**TASK GOAL**:
Copy the data exactly. Images are the one exception.

**EXERCISE DATA**:

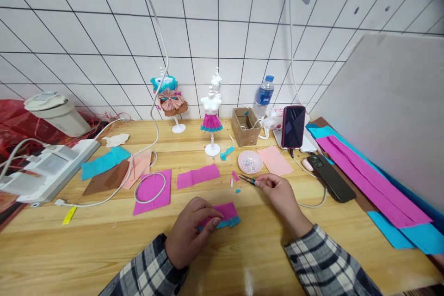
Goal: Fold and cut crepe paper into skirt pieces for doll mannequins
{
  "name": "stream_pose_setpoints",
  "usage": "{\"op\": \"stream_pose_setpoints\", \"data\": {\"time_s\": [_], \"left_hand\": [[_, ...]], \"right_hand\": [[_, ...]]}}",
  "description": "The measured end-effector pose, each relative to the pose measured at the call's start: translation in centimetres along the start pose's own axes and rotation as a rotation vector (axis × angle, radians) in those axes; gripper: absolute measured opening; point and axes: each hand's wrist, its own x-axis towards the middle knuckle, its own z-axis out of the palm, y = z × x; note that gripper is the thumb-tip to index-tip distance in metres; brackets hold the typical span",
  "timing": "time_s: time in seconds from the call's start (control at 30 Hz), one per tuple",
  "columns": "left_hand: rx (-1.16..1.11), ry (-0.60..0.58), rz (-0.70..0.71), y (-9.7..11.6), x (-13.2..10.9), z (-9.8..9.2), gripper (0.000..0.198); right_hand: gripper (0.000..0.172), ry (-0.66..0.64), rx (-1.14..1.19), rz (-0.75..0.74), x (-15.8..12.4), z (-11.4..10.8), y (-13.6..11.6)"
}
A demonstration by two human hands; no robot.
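Note:
My left hand (190, 233) is closed on a small folded piece of magenta and blue crepe paper (227, 215), pinching it against the wooden table (104, 249). My right hand (277, 192) holds small scissors (248, 179), their tips pointing left toward tiny paper scraps (235, 177). Just beyond the scissors sits a pink dish of clear beads (250, 162). A white mini mannequin with a magenta skirt (211, 120) stands behind it.
Magenta sheets (197, 176), blue, brown and peach paper (111, 166) lie left with a white cable (149, 189). A cardboard box (244, 126), water bottle (264, 95), propped phone (293, 126), second phone (331, 176) and long crepe strips (371, 180) are right. A second dressed mannequin (169, 99) stands behind.

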Motion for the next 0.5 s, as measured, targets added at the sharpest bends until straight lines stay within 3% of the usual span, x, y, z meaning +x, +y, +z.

**TASK RESULT**:
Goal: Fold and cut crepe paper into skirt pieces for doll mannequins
{
  "name": "stream_pose_setpoints",
  "usage": "{\"op\": \"stream_pose_setpoints\", \"data\": {\"time_s\": [_], \"left_hand\": [[_, ...]], \"right_hand\": [[_, ...]]}}",
  "description": "The measured end-effector pose, each relative to the pose measured at the call's start: translation in centimetres along the start pose's own axes and rotation as a rotation vector (axis × angle, radians) in those axes; gripper: absolute measured opening; point and axes: each hand's wrist, its own x-axis towards the middle knuckle, its own z-axis out of the palm, y = z × x; note that gripper is the thumb-tip to index-tip distance in metres; brackets hold the typical span",
  "timing": "time_s: time in seconds from the call's start (control at 30 Hz), one per tuple",
  "columns": "left_hand: rx (-1.16..1.11), ry (-0.60..0.58), rz (-0.70..0.71), y (-9.7..11.6), x (-13.2..10.9), z (-9.8..9.2), gripper (0.000..0.198); right_hand: gripper (0.000..0.172), ry (-0.66..0.64), rx (-1.14..1.19), rz (-0.75..0.74), x (-15.8..12.4), z (-11.4..10.8), y (-13.6..11.6)"
}
A demonstration by two human hands; no robot.
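Note:
My left hand (190, 233) is closed on a small folded piece of magenta and blue crepe paper (227, 215), pinching it against the wooden table (104, 249). My right hand (277, 192) holds small scissors (248, 179), their tips pointing left toward tiny paper scraps (235, 177). Just beyond the scissors sits a pink dish of clear beads (250, 162). A white mini mannequin with a magenta skirt (211, 120) stands behind it.
Magenta sheets (197, 176), blue, brown and peach paper (111, 166) lie left with a white cable (149, 189). A cardboard box (244, 126), water bottle (264, 95), propped phone (293, 126), second phone (331, 176) and long crepe strips (371, 180) are right. A second dressed mannequin (169, 99) stands behind.
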
Motion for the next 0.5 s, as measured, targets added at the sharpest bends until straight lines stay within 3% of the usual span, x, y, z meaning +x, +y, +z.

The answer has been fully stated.